Modeling a Patch-Clamp Experiment in LTSpice

LTSpice is a free analog circuit simulator by Analog Devices. I enjoy using this program, but only because I'm used to it. For anyone trying to use it for the first time, I'm sorry. Watch a YouTube tutorial to learn how to get up and running with it. Models used in this project are on GitHub if you wish to simulate them yourself.

This circuit simulates a voltage clamp membrane test (square pulses, ±5mV, 50% duty, 20 Hz) delivered through a patch pipette (with no pipette capacitance), a 1GΩ seal, 15 MΩ access resistance, in whole-cell configuration with a neuron resting at -70 mV with 500 MΩ membrane resistance and 150 pF capacitance. The Bessel filter is hooked-up through a unity gain op-amp so it can be optionally probed without affecting the primary amplifier. It's configured to serve as a low-pass filter with a cut-off frequency of 2 kHz.

Simulating a Membrane Test

The simulated membrane test shows a typical voltage-clamp trace (green) which is interesting to compare to the command voltage (red) and the actual voltage inside the cell (blue). Note that although the hardware low-pass filter is connected, the green trace is the current passing through the feedback resistor (Rf). A benefit of this simulation is that we can probe anywhere, and being able to see how the cell's actual voltage differs from the target voltage is enlightening.

If your clamp voltage does not have sharp transitions, manually define rise and fall times as non-zero values in the voltage pulse configuration options. Not doing this was a huge trap I fell into. If the rise time and fall time is left at 0, LTSpice will invent a time for you which defaults to 10%! This slow rise and fall of the clamp voltage pulses was greatly distorting the peaks of my membrane test, impairing calculation of I0, and throwing off my results. When using the PULSE voltage source set the rise and fall times to 1p (1 picosecond) for ideally sharp edges.

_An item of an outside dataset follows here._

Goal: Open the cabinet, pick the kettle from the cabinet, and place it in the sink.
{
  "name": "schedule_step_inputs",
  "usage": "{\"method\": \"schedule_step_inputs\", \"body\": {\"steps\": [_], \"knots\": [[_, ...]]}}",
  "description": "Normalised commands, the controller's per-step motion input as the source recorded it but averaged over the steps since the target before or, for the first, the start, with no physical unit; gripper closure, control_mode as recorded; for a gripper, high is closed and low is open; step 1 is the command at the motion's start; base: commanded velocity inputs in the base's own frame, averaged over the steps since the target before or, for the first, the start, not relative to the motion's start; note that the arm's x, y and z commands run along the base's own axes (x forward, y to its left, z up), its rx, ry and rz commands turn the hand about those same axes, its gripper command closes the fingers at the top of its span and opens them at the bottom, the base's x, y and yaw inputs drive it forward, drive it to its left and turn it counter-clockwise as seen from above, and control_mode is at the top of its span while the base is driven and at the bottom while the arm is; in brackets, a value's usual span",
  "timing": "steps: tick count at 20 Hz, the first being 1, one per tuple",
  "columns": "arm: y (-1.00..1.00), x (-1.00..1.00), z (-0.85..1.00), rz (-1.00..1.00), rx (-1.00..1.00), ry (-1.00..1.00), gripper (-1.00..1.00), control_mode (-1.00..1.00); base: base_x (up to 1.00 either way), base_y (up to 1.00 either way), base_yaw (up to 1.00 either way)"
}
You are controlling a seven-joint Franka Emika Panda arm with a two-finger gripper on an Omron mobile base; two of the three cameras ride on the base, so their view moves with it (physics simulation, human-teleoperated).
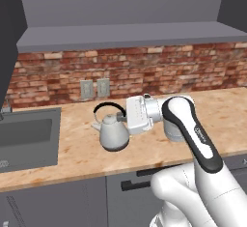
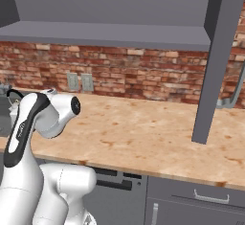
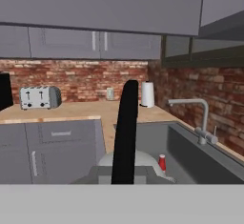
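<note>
The kettle (image 1: 114, 133) is small, round and silver. It is over the brown counter (image 1: 72, 144), just beside the sink (image 1: 26, 136), and I cannot tell for sure if it sits on the counter or hangs a bit above it. The gripper (image 1: 123, 118) is at the right side of its thin black handle (image 1: 107, 107), and the claw is closed tight on that handle. In the hand view the black handle (image 3: 126, 132) stands up right in the middle, with the kettle's grey lid (image 3: 143, 163) low behind it. Past it is the dark sink (image 3: 190, 156) with its grey faucet (image 3: 198, 118). A small red thing (image 3: 162, 162) is down in the sink. A white paper roll (image 3: 147, 94) stands on the counter by the brick wall, and a toaster (image 3: 40, 97) sits far off to the left. In the right base view an open cabinet door (image 2: 217, 61) hangs over the counter
</note>
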Motion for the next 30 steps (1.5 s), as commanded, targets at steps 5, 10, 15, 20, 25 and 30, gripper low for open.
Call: {"method": "schedule_step_inputs", "body": {"steps": [5,10,15,20,25,30], "knots": [[0.0,0.0,0.0,0.0,0.0,0.0,1.0,-1.0,0.0,0.0,0.0],[0.0,0.0,0.0,0.0,0.0,0.0,1.0,-1.0,0.0,0.0,0.0],[0.0,0.0,0.0,0.0,0.0,0.0,1.0,-1.0,0.0,0.0,0.0],[0.0,0.0,0.0,0.0,0.0,0.0,1.0,-1.0,0.0,0.0,0.0],[0.0,0.0,0.0,0.0,0.0,0.0,1.0,-1.0,0.0,0.0,0.0],[0.0,0.0,0.0,0.0,0.0,0.0,1.0,1.0,0.0,0.0,0.0]]}}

If saving simulation data consider defining the maximum time step. Leaving this blank is typically fine for inspecting the circuit within LTSpice, but if you intend to save .raw simulation files and analyze them later with Python (especially when using interpolation to simulate a regular sample rate) define the time step to be a very small number before running the simulation.

Low-Pass Filtering

Let's compare the output of the amplifier before and after low-pass filtering. You can see that the Bessel filter takes the edge off the sharp transient and changes the shape of the curve for several milliseconds. This is an important consideration for analytical procedures which seek to measure the time constant of the decay slope, but I'll leave that discussion for another article.

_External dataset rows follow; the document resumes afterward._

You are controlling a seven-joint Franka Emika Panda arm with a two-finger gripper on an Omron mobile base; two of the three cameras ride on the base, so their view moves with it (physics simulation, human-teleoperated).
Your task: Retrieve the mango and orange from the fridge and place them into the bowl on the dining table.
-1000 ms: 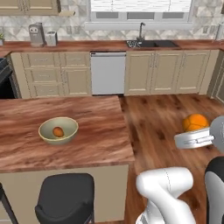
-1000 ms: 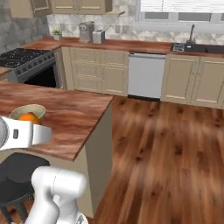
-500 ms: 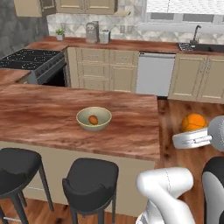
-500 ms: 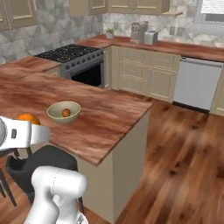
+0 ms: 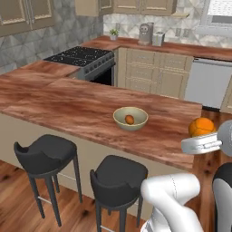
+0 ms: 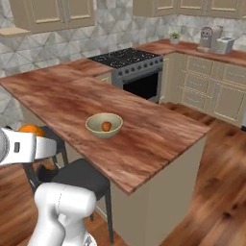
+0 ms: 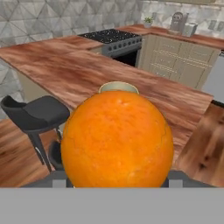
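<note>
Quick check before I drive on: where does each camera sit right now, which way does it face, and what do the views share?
Left base view: behind the arm on its left, facing the dining table and bowl; white arm lower right, claw holding the orange.
Right base view: behind on its right, facing the same table; arm lower left.
Hand view: on the hand, facing along the claw; the orange blocks most of it, bowl rim above.
Shared: table, bowl, stove, stools.

You get no readable text here: no labels, brands, numbers or signs on the cabinets, the stove, the small appliances on the far worktop, the bowl or the fruit. Surfaces are all plain.
</note>
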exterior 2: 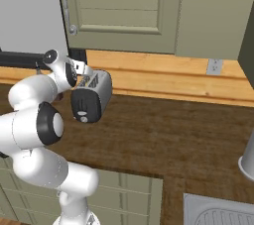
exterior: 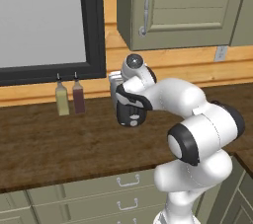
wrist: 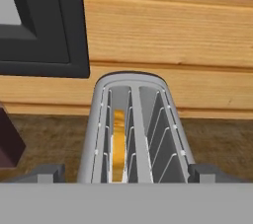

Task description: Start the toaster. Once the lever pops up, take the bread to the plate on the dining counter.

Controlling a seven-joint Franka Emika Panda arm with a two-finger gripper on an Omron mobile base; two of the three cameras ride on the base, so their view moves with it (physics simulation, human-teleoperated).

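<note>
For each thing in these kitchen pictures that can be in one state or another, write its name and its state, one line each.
toaster: upright on the worktop, both slots facing up.
bread: standing on edge, sunk in one slot.
claw: open, its fingertips flanking the toaster, holding nothing.
upper cabinet door: closed.
drawers: closed.
two bottles: upright near the wall.

Nothing readable from where I sit, honestly. The toaster has a few small pale marks on its black end panel, but they're too tiny for me to make out as letters or numbers. The two bottles by the window carry no label I can read.
</note>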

Calculate Clamp Current from Amplifier Output Voltage

Patch-clamp systems use a digital-to-analog converter which measures voltage coming out of the amplifier to infer the current being delivered into the pipette. In other words, the magic ability LTSpice gives us to probe current passing through any resistor in the circuit isn't a thing in real life. Instead, we have to use Ohm's law to calculate it as the ratio of voltage and feedback resistance.

Let's calculate the current flowing into the pipette at the start of this trace when the amplifier's output voltage is -192 mV and our command potential is -75 mV:

V = I * R
I = V / R
I = (Vout - Vcmd) / Rf
I = ((-192e-3 V) - (-75e-3 V)) / 500e6 Ω
I = -234 pA

Notice I use math to get the difference of Vout and Vcmd, but in practice this is done at the circuit level using a differential amplifier instead of a unity gain op-amp like I modeled here for simplicity.

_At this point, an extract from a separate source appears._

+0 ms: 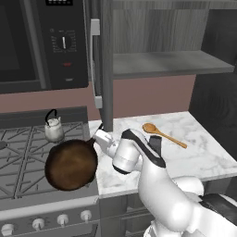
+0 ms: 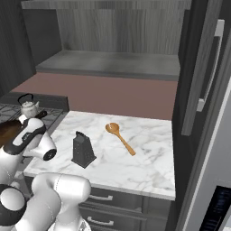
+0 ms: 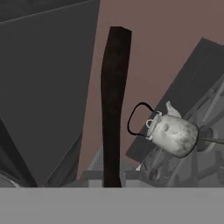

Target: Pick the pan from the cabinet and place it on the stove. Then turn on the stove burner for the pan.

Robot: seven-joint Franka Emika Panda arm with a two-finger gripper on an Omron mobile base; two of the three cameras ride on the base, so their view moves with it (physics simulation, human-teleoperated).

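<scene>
Jaws clenched on the pan's handle (image 3: 114, 105) — I see it running up from the gripper (image 1: 98, 135) | pan (image 1: 71, 165) over the stove (image 1: 23, 152) front-right grate, near the kettle (image 1: 53, 126) | cabinet (image 1: 162, 60) open, shelf bare — wooden spoon (image 1: 163, 134) on the counter (image 1: 203, 148).

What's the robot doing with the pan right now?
Gripper shut on the long black handle. Round dark brown pan over the grey stove's black grates. Small silver kettle close behind it.
</scene>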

Amplifier Feedback Capacitance

Let's further explore this circuit by adding pipette capacitance. I set Cp to 100 pF (I know this is a large value) and observed strong oscillation at clamp voltage transitions. This trace shows voltage probed at the output of the Bessel filter.

A small amount of feedback capacitance reduced this oscillation. The capacitor Cf placed across Rf serves as an RC low-pass filter to tame the amplifier's feedback. Applying too much capacitance slows the amplifier's response unacceptably. It was impressive to see how little feedback capacitance was required to change the shape of the curve. In practice parasitic capacitance likely makes design of patch-clamp amplifier headstages very challenging. Experimenting with different values of Cp and Cf is an interesting experience. Here setting Cp to 1 pF largely solves the oscillation issue, but its low-pass property reduces the peaks of the capacitive transients.

Two-Electrode Giant Squid Axon Model

I created another model to simulate a giant squid axon studied with a two-electrode system. It's not particularly useful other than as a thought exercise. By clamping between two different voltages you can measure the difference in current passing through the stimulation resistor to estimate the neuron's membrane resistance. This model is on GitHub too if you want to change some of the parameters and see how it affects the trace.

Let's calculate the squid axon's membrane resistance from the simulation data just by eyeballing the trace.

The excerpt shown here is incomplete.